→ YOUR TASK: One part of the entries below is wanted: the lines from the one containing "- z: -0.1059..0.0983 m" through the one containing "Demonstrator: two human". Write those out exactly and nothing else.
### WORKING DATA
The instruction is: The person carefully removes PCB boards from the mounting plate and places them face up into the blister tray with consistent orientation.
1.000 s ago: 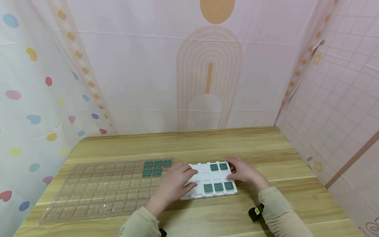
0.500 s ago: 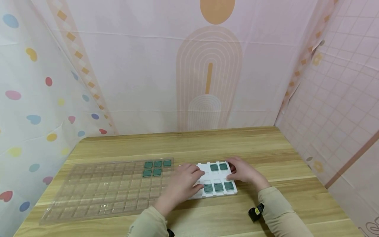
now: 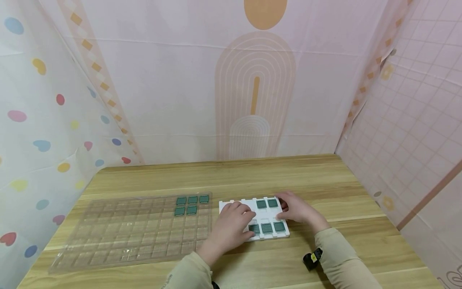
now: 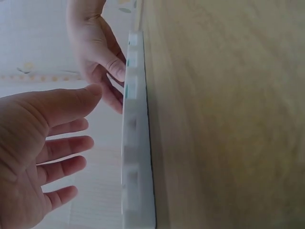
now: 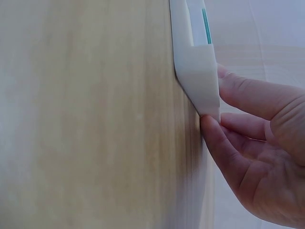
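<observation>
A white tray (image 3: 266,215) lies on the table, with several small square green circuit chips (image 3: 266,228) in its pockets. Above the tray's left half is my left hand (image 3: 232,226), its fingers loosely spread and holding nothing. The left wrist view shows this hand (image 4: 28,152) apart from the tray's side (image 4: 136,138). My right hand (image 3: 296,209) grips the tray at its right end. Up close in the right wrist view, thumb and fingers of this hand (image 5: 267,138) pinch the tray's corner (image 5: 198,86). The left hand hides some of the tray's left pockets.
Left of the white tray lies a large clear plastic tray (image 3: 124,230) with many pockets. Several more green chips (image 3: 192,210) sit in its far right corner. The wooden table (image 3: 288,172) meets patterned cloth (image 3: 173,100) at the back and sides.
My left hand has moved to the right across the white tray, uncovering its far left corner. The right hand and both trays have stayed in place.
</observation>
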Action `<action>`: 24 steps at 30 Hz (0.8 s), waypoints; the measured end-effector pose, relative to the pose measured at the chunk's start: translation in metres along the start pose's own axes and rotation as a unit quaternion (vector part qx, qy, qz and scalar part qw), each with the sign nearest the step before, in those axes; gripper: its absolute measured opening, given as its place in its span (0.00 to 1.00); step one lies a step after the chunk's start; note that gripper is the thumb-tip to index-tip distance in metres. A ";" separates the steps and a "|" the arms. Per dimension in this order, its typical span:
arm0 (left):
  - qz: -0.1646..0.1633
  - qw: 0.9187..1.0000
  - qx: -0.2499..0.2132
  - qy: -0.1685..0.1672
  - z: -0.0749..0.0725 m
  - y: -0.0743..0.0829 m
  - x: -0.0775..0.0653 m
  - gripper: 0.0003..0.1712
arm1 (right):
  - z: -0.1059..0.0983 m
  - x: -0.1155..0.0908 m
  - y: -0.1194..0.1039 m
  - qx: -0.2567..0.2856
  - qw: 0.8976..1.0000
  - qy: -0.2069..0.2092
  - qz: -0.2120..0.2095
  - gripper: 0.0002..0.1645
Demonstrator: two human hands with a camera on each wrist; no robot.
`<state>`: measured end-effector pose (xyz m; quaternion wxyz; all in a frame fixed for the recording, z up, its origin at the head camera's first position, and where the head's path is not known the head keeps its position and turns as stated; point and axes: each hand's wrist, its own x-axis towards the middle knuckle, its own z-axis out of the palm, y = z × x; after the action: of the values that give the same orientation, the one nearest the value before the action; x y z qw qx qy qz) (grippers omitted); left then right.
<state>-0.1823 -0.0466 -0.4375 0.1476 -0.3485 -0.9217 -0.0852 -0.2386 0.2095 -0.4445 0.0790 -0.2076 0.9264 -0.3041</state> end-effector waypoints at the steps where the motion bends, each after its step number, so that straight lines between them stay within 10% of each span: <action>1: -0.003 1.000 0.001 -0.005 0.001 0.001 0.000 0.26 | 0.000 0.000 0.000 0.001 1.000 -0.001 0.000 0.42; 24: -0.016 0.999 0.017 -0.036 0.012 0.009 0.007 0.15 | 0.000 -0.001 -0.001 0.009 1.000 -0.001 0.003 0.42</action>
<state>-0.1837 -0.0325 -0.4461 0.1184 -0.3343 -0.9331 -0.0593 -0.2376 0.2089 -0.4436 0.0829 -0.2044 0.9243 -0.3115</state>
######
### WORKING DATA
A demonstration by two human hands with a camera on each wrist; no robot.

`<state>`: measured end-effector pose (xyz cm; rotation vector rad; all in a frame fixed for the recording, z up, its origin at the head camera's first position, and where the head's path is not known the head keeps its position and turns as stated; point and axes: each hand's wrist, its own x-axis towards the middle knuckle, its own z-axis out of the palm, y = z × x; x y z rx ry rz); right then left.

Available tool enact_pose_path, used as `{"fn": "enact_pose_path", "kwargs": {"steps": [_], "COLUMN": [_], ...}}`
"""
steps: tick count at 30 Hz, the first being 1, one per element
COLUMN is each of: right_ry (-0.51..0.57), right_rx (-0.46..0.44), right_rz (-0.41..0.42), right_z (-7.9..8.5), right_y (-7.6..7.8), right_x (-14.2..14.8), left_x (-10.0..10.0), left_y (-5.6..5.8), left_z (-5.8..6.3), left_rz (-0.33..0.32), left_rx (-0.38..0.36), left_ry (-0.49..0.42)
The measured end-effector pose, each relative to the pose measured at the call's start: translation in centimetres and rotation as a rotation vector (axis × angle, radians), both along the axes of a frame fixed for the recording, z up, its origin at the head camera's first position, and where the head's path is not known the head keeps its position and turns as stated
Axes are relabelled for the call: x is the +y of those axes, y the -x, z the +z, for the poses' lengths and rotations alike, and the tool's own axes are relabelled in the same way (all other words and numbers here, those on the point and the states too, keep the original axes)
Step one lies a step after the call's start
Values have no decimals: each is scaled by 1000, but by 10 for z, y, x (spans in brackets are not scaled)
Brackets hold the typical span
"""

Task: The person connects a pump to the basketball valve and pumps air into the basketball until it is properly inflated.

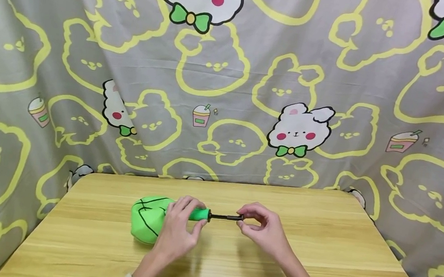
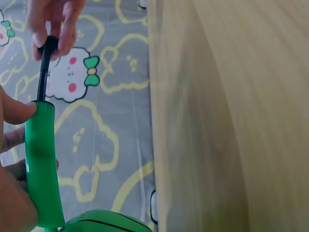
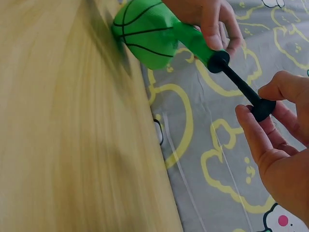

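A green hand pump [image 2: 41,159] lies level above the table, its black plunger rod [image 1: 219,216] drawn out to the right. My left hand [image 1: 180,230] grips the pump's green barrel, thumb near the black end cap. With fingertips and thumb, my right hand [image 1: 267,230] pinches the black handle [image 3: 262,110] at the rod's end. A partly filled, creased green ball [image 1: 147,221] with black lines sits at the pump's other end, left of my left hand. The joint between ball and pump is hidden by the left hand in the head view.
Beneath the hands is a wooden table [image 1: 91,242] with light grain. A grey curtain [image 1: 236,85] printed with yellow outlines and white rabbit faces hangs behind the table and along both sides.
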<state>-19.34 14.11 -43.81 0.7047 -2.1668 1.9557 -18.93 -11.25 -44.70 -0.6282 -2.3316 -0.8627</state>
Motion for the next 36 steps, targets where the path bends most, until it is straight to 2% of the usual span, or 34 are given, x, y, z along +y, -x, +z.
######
→ RESULT FOR THIS EXERCISE:
  - z: -0.1059..0.0983 m
  - x: -0.1155..0.0908 m
  - y: -0.1194..0.1039 m
  - qx: -0.2567..0.2856
  - qw: 0.8976..1.0000
  - qy: -0.2069..0.2092
  - qz: -0.2120..0.2095
  - gripper: 0.0002..0.1645
Demonstrator: two human hands with a camera on each wrist; no robot.

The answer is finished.